La riposta arriva con un’altra domanda:
per quale motivo quando parliamo dell’identità (sociale) ricorriamo sempre a metafore vegetali (le “radici”, l’”albero”) o a quelle edificatorie (i “muri”, le “porte”) e non invece alla musica jazz? Che ci fa capire molte cose che le altre metafore ci nascondono?
Perchè usiamo metafore? nel discorso corrente, la metafora è un modo per illuminare un oggetto della realtà (più propriamente: un campo semantico) piuttosto oscuro o confuso, con un insieme di parole (un altro campo di significati) che è più chiaro, e che appunto ne fa metafora.
L’identità è una parola il cui significato è confuso e in parte oscuro. Tutti ne parlano ma nessuno ha la definizione esatta di cosa sia. Perché l’identità non si fa come con i calcoli matematici: 2+4=6. Essa è sfuggente. E cambia significato quando cambia il contesto in cui viene usata. Prendiamo l’”identità” del tifo calcistico. Uno tifa per la squadra del suo cuore, ma ciò non gli impedisce di tifare per la squadra nazionale (dovremmo ragionare anche sull'identità personale come jazz ma non voglio dilungarmi troppo).
Ecco la proposta allora: invece di parlare di “radici” (che non dimentichiamo sono una realtà vegetale non sociale) perché non usiamo la metafora del jazz e parliamo dell’identità come se fosse un brano jazz? Se si va a leggere la storia di qualunque paese — ma anche gruppo, popolo, “etnia” -, con gli occhiali jazz, si scopre che le identità sono tutte jazz, proprio tutte.
E per un fatto molto semplice, che differenzia le identità dagli alberi e dalle piante.
Le identità sono frutto della storia (umana), gli alberi del loro Dna. E la storia è mutamento non programmato (invece il Dna è in grande misura programmato), la storia rompe e rimargina, include ed esclude, cementa e demolisce. Nessun gruppo umano si è mai sottratto a questo lavorio della storia. Se guardiamo da vicino alla storia di un popolo (e non ci limitiamo a quella delle guerre, dei re e del potere) ci rendiamo conto che nel corso del tempo esso ha inglobato elementi culturali provenienti da altri popoli e ne ha escluso altri. In base a quale criterio? Muri? Radici? No: "usabilità" dell’elemento incorporato, proprio come fanno i musicisti jazz quando si trovano davanti una nuova forma musicale (melodia, ritmo, sonorità, persino strumento ecc.) decidono di accoglierla o rifiutarla non in base al criterio “è jazz? non è jazz?”, ma a quello “è buona per essere usata? suonata? mi stimola creatività?” se la risposta è positiva, allora viene usata (e trasformata) e inglobata nel jazz. Così hanno fatto i grandi musicisti jazz. E così hanno fatto tutti i popoli del mondo.

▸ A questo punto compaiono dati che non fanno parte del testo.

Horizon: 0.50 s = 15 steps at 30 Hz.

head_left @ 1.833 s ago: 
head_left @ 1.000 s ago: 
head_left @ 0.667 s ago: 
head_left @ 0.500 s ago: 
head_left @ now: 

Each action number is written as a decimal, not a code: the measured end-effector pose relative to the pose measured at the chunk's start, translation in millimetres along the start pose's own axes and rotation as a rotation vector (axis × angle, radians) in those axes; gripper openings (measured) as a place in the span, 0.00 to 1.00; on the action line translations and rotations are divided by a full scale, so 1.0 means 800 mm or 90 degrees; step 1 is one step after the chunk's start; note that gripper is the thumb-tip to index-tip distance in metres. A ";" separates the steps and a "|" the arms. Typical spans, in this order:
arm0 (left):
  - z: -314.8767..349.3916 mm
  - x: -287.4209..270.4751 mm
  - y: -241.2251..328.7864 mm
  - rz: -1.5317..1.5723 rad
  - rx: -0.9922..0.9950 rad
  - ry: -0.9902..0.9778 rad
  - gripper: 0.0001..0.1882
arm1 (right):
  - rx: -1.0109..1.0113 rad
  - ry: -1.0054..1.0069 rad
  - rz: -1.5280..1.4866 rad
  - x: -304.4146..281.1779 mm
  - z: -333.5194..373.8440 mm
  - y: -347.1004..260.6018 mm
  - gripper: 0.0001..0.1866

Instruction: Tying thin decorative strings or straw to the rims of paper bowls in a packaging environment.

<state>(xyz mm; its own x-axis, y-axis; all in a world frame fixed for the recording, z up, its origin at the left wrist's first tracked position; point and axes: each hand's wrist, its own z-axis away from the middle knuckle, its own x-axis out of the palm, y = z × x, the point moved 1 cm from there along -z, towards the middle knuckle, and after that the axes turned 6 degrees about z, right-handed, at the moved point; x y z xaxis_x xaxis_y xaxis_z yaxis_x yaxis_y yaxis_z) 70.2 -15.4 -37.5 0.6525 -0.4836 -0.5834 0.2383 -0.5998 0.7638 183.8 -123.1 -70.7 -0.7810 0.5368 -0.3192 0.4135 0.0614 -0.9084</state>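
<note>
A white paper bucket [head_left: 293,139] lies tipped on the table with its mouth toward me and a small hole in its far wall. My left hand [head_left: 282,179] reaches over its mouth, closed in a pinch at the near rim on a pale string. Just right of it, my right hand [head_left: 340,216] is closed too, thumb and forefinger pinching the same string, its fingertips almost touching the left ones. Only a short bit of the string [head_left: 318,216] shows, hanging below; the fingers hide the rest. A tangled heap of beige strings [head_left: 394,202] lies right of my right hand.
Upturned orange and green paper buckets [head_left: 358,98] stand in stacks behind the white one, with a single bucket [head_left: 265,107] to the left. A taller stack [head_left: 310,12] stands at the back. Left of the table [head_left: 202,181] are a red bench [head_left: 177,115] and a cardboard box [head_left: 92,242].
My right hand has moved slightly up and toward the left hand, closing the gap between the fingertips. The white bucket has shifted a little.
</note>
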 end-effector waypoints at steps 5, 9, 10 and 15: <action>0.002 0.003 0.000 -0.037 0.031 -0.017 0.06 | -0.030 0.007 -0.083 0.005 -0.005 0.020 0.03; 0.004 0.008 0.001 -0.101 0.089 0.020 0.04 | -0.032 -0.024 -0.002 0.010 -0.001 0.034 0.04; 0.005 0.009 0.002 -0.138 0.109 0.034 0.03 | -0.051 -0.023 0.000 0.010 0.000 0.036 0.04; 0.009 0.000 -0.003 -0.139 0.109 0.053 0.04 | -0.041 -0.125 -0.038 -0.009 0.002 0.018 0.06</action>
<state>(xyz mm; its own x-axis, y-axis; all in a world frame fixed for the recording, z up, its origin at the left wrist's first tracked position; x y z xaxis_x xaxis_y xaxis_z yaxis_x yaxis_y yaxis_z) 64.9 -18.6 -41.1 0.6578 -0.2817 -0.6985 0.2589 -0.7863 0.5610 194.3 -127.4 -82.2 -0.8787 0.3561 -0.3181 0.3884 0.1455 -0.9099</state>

Tutte le identità sono jazz. Tutte.
Vogliamo per caso riflettere sui secoli di storia della nostra penisola, sui passaggi di decine di popoli e culture e usi, e su ciò che s’è fermato ed è diventato “italiano” e ciò che s’è perso? Ci vorrebbe un libro intero, anzi un’enciclopedia. Perché l’identità italiana è jazz.
(potremmo divertirci a trovare esempi di inclusione in Italia di forme culturali “altre” perché usabili, e che poi sono diventate “italiane”: magari ciascuno dei miei lettori ne troverebbe qualcuno).
Se dunque l’identità è jazz, la questione che si pone non è quali muri dobbiamo ergere per difendere la nostra identità (è come dire a un musicista jazz di chiudersi in una stanza insonora), ma quali forme culturali sono usabili per costruire un futuro più umano nel nostro paese.